[Records to use]
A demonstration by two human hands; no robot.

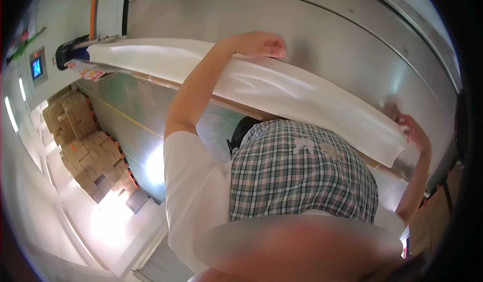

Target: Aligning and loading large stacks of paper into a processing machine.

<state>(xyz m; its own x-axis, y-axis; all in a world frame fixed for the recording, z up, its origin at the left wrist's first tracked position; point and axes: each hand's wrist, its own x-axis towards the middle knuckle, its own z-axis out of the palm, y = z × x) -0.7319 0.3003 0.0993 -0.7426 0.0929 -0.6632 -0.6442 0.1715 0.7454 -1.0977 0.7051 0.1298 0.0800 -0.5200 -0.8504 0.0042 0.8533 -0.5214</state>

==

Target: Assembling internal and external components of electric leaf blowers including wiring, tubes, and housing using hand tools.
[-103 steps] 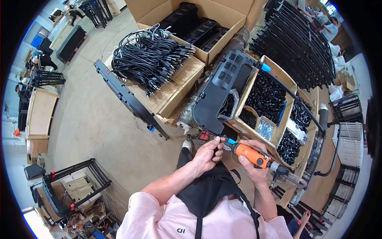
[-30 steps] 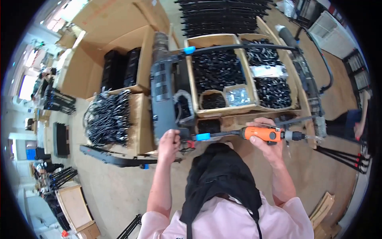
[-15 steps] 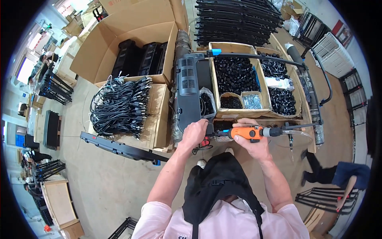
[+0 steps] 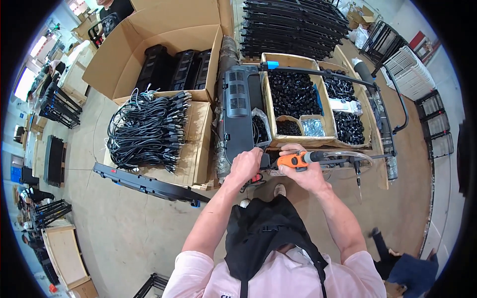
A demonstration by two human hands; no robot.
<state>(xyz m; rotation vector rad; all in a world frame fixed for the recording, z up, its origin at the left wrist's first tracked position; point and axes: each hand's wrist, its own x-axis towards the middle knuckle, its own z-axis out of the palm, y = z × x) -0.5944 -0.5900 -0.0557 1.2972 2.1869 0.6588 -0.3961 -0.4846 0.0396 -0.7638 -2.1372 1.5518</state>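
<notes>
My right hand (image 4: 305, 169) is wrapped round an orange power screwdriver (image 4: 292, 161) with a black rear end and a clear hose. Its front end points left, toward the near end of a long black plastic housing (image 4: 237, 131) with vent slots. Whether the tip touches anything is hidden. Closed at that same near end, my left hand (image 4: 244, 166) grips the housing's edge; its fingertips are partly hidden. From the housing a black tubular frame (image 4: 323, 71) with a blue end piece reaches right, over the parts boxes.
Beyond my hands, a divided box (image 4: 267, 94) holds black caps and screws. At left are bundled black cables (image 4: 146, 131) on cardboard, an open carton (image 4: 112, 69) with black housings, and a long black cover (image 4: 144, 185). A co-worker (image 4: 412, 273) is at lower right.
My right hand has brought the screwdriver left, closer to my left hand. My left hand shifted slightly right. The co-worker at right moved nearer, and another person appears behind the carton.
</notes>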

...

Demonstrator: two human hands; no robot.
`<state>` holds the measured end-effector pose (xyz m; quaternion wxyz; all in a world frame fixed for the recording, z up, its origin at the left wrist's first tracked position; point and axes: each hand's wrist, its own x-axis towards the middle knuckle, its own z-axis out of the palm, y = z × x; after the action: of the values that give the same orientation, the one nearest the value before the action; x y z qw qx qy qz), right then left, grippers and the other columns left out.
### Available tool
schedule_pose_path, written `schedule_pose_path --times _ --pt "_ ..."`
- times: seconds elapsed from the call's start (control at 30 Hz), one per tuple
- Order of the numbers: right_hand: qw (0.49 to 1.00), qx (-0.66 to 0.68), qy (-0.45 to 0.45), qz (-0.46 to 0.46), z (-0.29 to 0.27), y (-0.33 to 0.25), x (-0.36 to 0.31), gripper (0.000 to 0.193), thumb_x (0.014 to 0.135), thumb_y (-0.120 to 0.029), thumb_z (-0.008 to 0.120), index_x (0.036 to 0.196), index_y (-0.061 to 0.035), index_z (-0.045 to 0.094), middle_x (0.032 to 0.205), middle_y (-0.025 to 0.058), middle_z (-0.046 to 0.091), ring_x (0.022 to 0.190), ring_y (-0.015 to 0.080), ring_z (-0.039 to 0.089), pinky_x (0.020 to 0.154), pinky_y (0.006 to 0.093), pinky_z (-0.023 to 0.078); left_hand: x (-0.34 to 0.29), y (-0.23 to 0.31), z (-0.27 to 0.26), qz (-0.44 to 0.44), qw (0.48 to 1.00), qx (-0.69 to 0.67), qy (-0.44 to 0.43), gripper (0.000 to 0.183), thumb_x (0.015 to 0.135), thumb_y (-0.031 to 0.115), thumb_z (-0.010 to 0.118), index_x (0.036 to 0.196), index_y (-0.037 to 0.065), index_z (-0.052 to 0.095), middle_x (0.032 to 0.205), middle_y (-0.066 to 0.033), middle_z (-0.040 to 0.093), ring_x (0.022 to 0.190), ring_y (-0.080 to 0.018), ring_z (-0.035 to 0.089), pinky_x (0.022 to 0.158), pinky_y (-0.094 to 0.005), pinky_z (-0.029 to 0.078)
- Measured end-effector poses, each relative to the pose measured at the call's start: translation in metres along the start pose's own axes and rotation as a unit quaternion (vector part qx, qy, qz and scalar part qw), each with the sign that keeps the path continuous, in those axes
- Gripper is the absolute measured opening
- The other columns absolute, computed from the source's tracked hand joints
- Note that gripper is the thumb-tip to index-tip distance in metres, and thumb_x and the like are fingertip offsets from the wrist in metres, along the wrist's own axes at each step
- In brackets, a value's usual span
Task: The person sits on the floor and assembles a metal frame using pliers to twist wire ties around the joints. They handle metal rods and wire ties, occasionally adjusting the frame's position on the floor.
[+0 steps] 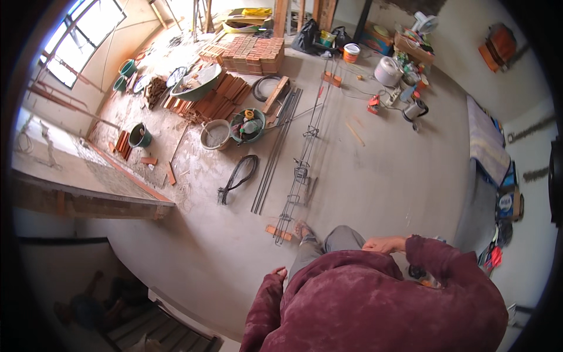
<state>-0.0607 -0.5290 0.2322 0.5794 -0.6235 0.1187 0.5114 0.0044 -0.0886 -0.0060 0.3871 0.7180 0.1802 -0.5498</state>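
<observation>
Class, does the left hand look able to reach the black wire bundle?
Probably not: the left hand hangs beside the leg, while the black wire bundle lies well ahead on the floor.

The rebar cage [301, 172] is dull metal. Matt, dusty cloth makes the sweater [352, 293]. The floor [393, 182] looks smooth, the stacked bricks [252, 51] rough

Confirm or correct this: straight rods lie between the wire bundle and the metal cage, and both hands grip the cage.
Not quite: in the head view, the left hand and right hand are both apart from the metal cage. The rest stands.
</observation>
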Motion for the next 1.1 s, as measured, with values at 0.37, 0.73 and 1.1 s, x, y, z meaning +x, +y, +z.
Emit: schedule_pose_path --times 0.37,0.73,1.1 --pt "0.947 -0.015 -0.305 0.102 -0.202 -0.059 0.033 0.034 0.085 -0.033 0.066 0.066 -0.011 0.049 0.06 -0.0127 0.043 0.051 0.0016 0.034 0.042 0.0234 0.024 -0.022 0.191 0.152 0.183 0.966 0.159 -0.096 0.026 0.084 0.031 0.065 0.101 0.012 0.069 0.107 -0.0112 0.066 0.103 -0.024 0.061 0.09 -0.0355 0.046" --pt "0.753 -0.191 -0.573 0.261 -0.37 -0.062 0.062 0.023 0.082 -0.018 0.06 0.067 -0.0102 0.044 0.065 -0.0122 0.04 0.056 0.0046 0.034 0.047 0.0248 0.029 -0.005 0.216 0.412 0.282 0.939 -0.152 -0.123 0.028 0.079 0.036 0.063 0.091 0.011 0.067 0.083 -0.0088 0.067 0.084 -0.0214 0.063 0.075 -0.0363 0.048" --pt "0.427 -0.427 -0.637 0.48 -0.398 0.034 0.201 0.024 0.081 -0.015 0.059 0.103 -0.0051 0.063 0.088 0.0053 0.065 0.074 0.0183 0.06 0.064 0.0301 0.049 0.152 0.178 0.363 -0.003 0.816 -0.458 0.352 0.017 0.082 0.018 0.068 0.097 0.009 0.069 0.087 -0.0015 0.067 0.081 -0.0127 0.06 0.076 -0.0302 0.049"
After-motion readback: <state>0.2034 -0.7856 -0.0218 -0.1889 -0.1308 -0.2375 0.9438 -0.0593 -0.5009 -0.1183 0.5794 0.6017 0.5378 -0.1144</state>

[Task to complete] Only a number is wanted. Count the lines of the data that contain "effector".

[Task response] 2